Development of a coherent toolset for Project Quintessence thus necessitated an iterative, empirical process. Each word stemmer and lemmatizer had to be compared statistically and hand-checked for overall accuracy. The same held true for clustering algorithms, word embedding models, topic models, and network analysis. This arena of labor, so often ignored by out-of-the-box toolkits and invisible in massive search interfaces, necessitated the care and expertise of scholars educated in early modern literature and culture. Thus, our project pipeline incorporated at every stage a negotiation between conventional literary knowledges and the production of computational tools.
The first stage of our pipeline involved text cleaning. Due to the crowdsourced nature of the EEBO-TCP project, we encountered inconsistencies in character encodings as well as TEI tagging schemata. Thus, we had to encode all texts into UTF-8 and include several automated character alterations to ensure each encoding was handled properly. As we wanted to maintain reproducibility of research findings for the archive itself, we adopted a minimalist approach to textual and tag alterations. We intend to make available an open-source version of our text cleaning and modeling source code to maximize transparency of results. Tags that were either too widely used or too seldomly used were winnowed to preserve functionality. In order to model linguistic change over time and obtain decade-specific language models, we also had to normalize dates by converting Roman numerals and reducing date ranges to a single four-digit year.[7] Word spelling corrections and standardizations, along with word stems, lemmata, and part-of-speech information, were obtained by using a locally-run build of MorphAdorner–a bespoke NLP software tool trained on an early modern archive.

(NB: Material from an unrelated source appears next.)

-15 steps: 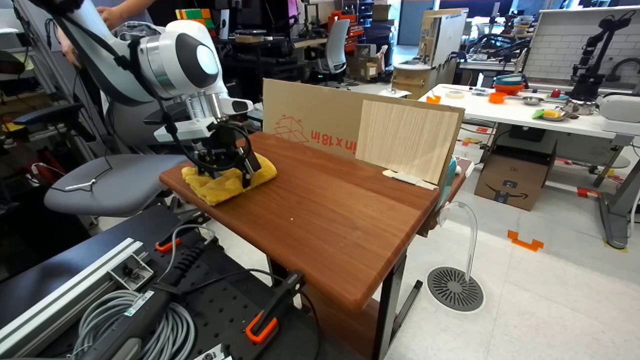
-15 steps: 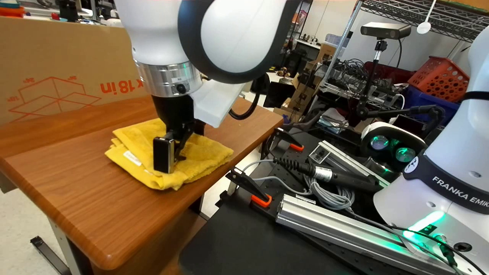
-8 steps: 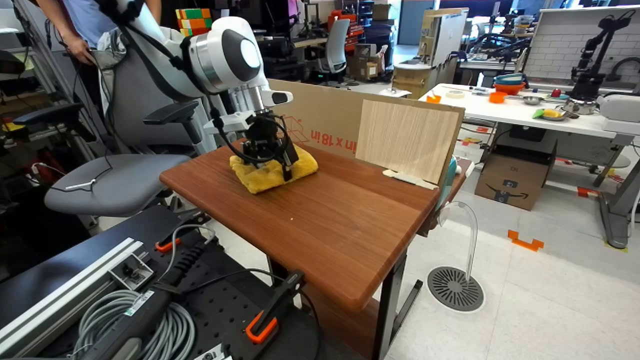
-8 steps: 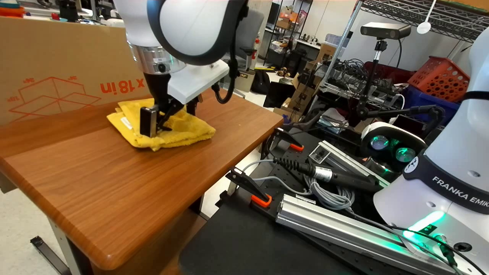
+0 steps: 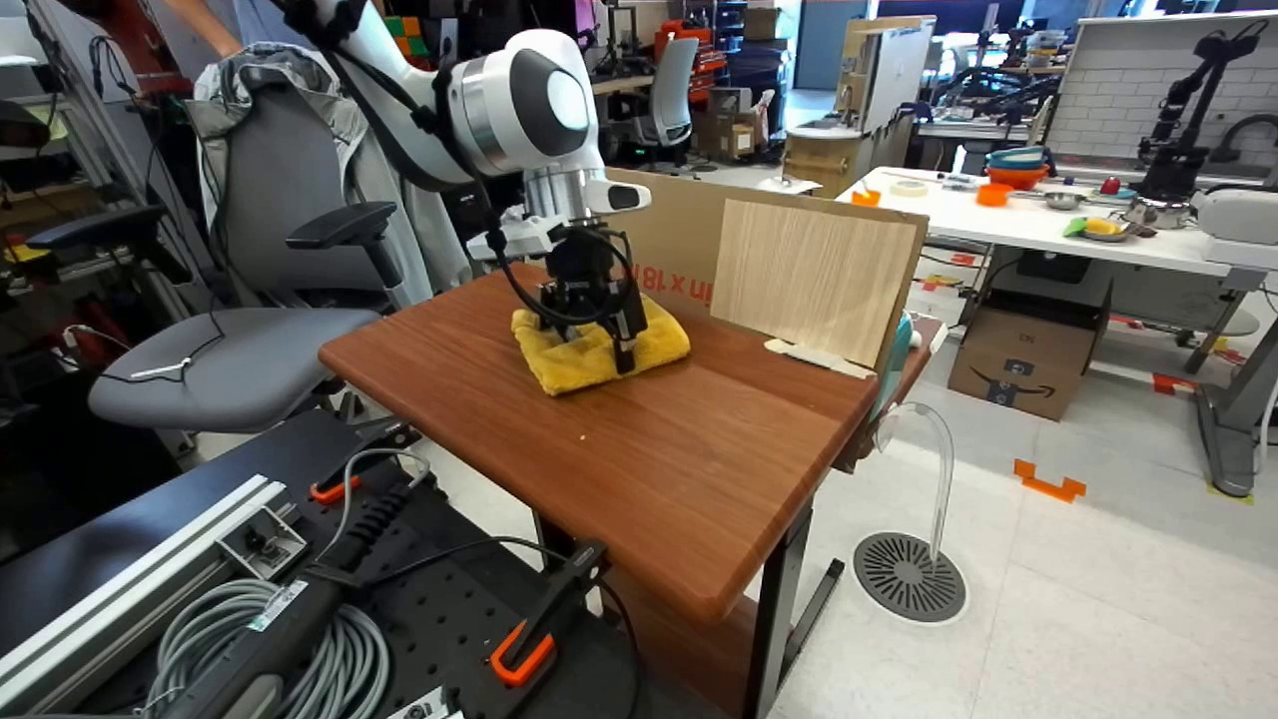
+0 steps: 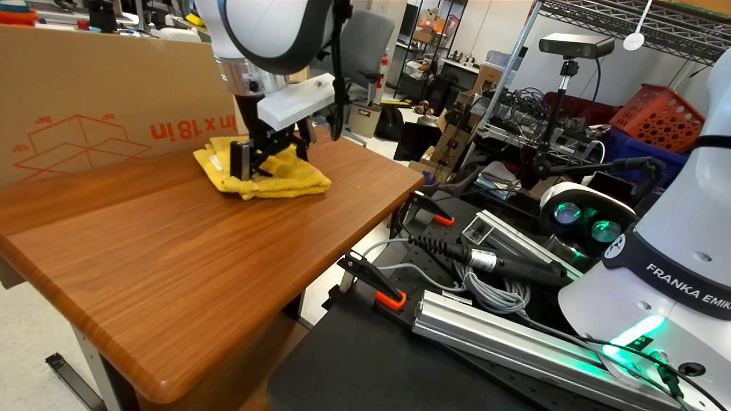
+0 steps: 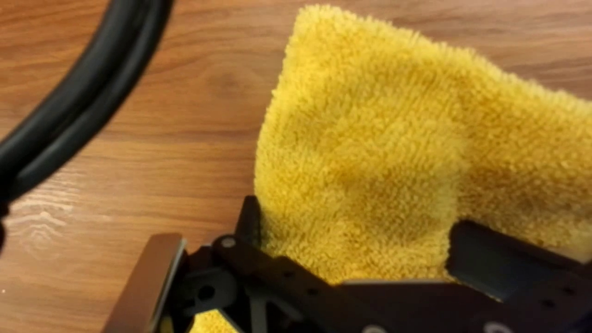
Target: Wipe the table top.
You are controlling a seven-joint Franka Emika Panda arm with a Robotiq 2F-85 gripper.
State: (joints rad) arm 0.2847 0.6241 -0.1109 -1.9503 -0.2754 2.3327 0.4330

The second stage of the pipeline was dedicated to database architecture and API development. While we relied on relational database configurations in early versions of the project, the performance gains and nimbleness of MongoDB ultimately outweighed the intuitive structure of SQL and similar configurations. Because each visualization and search function on our website accesses different elements of the text database and models, we found database calls impossible to construct efficiently enough to maintain speed and performance. This performance was aided after our implementation of a RESTful API written in PHP to serve as intermediary for database calls. In addition to these obvious end-user functionality gains, our shift to MongoDB (a popular document-oriented database program) resulted in a drastic reduction of compute-time, as new versions of the database could be iterated without a complete reindexing. This flexibility gives us the opportunity to grow our archive over time without the need to start from scratch and debug queries with each alteration.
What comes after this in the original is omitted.